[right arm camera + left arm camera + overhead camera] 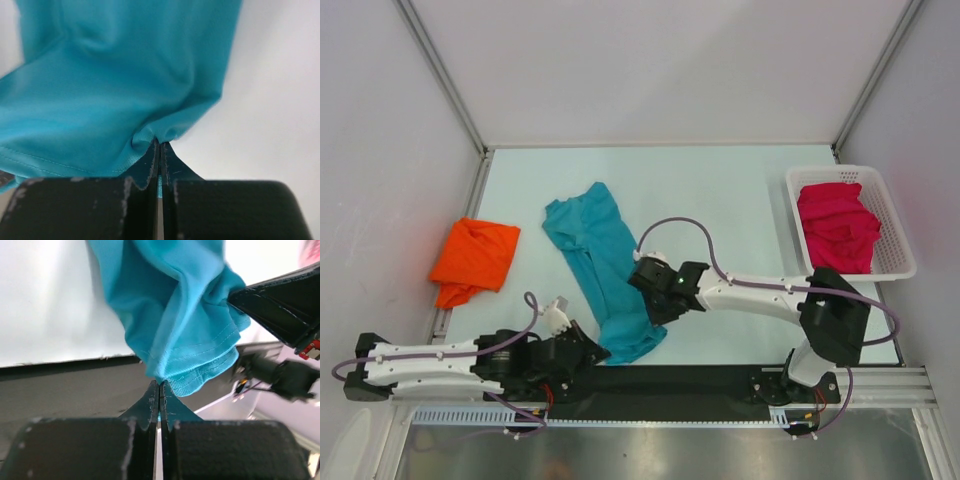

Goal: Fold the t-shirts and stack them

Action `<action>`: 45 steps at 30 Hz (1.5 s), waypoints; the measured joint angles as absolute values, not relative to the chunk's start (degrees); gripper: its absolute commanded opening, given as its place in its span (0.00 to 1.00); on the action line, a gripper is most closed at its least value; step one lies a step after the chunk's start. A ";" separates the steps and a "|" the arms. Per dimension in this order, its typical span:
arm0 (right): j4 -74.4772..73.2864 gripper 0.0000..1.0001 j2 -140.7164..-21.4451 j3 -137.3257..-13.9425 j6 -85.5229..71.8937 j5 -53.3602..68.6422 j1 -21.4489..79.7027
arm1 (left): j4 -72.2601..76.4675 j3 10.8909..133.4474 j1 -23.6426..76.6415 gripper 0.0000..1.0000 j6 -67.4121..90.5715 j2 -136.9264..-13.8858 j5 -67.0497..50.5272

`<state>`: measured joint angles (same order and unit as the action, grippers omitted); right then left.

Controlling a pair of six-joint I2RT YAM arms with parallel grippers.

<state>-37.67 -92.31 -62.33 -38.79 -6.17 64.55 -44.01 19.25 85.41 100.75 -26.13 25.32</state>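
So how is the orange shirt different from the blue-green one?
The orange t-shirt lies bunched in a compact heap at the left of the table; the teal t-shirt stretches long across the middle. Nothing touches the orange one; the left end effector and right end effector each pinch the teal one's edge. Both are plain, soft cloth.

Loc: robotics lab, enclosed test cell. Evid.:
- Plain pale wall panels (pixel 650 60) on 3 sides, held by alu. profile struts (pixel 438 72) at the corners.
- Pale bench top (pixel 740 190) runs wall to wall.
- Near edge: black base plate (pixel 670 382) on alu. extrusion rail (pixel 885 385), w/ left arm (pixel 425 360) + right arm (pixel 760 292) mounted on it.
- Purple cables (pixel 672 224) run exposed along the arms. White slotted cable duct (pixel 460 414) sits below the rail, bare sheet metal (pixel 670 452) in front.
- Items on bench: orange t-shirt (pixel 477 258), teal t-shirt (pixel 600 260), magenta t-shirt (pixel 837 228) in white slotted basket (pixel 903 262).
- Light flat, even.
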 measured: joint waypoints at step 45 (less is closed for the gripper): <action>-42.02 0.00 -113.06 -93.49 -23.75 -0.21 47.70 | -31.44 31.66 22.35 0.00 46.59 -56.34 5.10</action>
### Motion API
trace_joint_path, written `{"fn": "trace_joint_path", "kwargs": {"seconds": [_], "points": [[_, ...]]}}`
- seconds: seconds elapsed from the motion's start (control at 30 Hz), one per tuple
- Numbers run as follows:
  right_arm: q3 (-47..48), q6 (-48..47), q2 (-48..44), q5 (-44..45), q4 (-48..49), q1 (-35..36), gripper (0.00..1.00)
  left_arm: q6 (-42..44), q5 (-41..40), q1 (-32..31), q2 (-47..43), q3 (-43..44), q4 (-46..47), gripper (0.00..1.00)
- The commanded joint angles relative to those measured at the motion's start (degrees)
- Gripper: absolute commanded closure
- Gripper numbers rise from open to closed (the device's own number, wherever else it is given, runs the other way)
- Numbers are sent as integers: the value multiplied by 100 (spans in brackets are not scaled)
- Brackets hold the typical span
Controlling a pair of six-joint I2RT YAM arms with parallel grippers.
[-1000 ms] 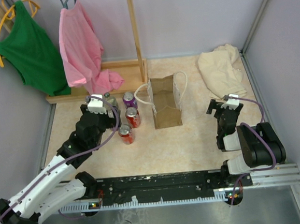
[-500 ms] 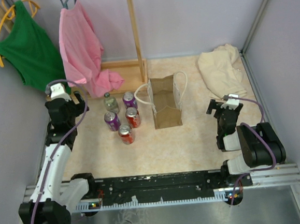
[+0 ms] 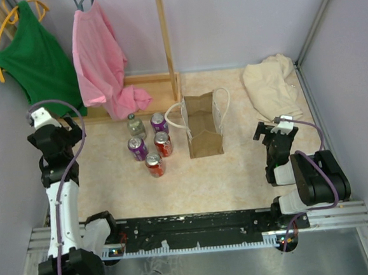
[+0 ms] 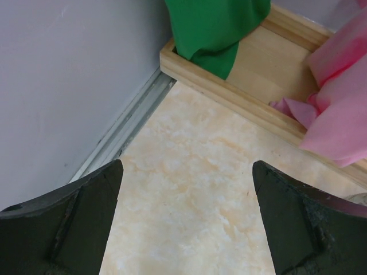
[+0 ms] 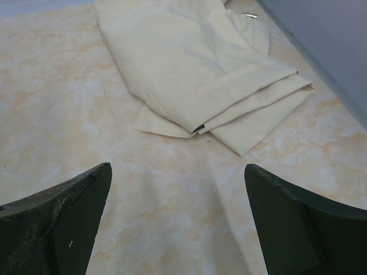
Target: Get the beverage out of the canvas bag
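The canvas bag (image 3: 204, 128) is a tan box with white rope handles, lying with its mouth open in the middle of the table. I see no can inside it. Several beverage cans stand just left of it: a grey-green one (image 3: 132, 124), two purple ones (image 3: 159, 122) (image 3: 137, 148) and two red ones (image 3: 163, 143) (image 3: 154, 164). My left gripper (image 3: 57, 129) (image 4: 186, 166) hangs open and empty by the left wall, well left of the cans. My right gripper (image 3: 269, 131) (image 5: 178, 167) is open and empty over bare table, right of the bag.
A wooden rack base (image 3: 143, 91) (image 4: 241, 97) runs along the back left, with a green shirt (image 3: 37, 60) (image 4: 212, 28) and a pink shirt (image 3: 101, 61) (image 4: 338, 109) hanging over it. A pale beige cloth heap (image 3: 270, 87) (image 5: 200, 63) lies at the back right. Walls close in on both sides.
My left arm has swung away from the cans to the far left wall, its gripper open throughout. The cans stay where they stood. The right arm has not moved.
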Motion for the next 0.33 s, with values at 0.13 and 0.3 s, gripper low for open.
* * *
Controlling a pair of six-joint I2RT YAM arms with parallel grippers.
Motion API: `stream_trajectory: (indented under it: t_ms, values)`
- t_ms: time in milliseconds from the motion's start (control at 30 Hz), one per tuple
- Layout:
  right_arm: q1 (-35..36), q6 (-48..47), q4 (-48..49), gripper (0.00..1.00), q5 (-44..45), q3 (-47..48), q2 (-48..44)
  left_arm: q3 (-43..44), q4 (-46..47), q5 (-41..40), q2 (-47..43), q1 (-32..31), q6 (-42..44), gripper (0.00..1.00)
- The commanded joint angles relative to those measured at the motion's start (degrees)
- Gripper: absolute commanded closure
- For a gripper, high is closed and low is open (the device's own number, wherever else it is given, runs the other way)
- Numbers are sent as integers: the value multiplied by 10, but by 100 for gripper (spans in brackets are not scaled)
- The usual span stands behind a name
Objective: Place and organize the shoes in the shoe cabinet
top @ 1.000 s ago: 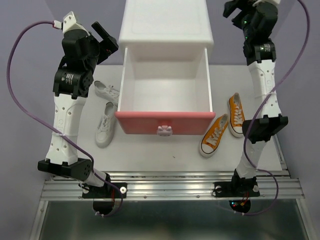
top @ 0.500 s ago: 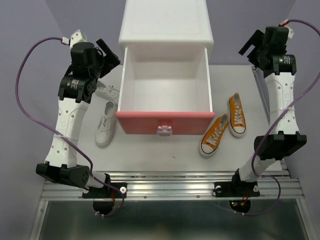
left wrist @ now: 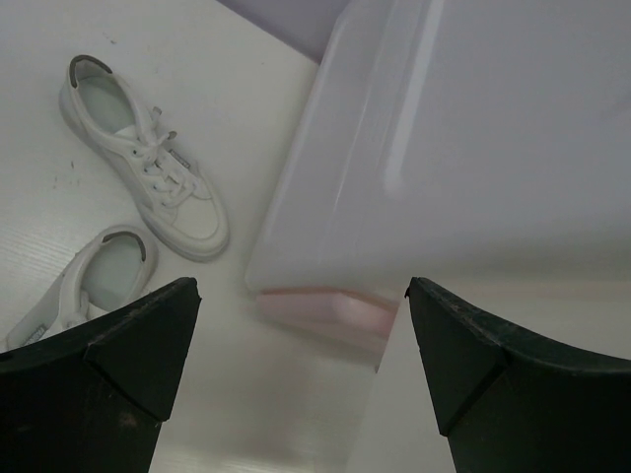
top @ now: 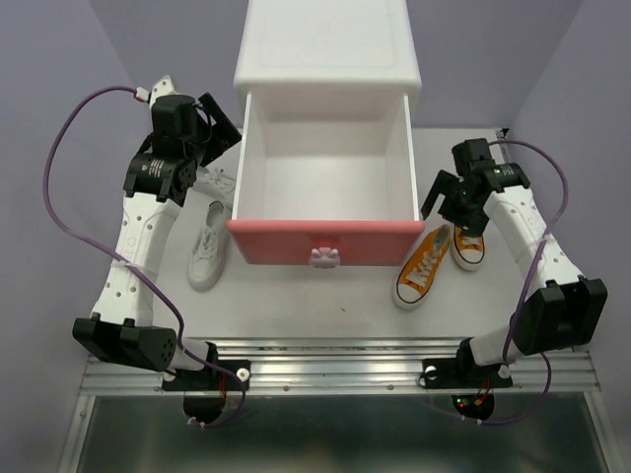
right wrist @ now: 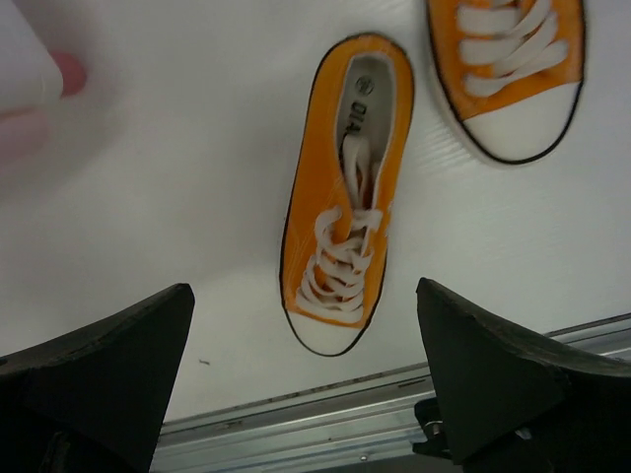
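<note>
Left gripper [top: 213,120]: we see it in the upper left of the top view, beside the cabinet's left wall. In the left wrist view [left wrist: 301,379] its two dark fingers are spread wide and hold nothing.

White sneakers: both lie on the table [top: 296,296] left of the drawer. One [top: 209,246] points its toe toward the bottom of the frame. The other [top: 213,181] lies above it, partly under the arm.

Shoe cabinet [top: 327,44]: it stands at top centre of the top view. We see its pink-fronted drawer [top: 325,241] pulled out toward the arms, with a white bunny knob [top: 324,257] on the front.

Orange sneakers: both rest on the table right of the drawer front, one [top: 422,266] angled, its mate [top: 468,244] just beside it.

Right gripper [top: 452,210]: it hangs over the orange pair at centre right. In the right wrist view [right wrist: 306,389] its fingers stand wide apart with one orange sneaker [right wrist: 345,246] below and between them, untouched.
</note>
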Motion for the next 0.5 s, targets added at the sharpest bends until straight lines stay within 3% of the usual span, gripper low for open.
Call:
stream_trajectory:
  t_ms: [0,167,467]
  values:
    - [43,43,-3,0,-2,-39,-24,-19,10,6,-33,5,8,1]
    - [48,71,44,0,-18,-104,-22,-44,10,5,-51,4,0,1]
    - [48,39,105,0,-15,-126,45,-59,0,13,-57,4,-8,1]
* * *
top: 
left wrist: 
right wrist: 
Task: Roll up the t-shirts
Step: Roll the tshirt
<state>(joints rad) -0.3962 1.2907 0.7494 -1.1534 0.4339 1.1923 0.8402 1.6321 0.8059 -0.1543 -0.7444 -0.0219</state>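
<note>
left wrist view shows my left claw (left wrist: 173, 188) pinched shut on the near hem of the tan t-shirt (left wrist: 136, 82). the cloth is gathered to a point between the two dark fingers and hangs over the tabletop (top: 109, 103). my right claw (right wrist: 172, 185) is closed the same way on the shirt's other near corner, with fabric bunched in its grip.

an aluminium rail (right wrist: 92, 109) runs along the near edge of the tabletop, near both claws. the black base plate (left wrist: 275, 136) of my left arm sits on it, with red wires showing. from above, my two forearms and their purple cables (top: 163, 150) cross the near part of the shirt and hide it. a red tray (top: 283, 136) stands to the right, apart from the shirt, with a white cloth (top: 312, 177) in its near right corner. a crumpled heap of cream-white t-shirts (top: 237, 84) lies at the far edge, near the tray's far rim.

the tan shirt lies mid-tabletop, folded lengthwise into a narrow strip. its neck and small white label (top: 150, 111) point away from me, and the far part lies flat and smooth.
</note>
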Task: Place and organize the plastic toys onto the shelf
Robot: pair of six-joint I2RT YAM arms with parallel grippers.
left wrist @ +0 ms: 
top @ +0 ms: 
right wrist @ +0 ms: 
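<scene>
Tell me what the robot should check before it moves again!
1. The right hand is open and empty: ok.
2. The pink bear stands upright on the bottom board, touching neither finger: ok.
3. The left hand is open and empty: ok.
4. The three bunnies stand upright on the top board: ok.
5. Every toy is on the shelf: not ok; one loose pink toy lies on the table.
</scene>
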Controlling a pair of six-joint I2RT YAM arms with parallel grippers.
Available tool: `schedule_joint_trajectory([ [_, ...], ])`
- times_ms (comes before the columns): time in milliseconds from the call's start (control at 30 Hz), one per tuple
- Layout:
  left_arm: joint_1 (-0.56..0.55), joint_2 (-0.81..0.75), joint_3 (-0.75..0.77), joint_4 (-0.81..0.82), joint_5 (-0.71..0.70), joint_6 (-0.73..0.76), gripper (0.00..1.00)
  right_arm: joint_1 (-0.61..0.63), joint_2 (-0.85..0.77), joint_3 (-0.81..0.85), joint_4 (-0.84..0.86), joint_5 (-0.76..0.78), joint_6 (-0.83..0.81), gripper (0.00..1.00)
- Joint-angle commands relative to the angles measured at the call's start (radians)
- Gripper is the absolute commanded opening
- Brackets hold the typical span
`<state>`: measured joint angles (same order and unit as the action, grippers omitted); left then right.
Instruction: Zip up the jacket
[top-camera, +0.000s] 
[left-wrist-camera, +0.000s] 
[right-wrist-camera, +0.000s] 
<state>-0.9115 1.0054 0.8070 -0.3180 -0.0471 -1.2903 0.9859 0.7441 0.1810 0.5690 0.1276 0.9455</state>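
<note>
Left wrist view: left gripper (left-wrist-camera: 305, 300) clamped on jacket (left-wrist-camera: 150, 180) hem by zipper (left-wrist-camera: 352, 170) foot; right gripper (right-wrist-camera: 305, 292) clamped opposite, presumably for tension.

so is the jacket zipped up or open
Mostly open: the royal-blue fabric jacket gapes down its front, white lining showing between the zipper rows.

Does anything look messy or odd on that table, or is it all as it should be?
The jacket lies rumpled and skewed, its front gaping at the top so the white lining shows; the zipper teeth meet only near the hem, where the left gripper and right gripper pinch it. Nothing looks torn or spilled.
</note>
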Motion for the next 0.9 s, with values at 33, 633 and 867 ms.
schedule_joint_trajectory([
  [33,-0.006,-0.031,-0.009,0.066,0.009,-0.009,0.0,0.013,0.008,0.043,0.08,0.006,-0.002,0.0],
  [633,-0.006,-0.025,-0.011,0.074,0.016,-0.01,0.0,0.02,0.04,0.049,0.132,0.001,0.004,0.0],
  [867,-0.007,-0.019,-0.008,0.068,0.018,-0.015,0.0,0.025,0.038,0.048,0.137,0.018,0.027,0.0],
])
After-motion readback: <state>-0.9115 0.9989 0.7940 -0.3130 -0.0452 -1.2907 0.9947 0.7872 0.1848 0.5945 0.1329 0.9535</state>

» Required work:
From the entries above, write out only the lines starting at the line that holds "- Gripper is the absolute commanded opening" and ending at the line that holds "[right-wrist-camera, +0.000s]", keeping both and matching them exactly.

» Exercise answer:
- Gripper is the absolute commanded opening
- Brackets hold the typical span
`<state>`: measured joint angles (same order and unit as the action, grippers omitted); left then right.
Instruction: Zip up the jacket
[top-camera, +0.000s] 
[left-wrist-camera, +0.000s] 
[right-wrist-camera, +0.000s] 

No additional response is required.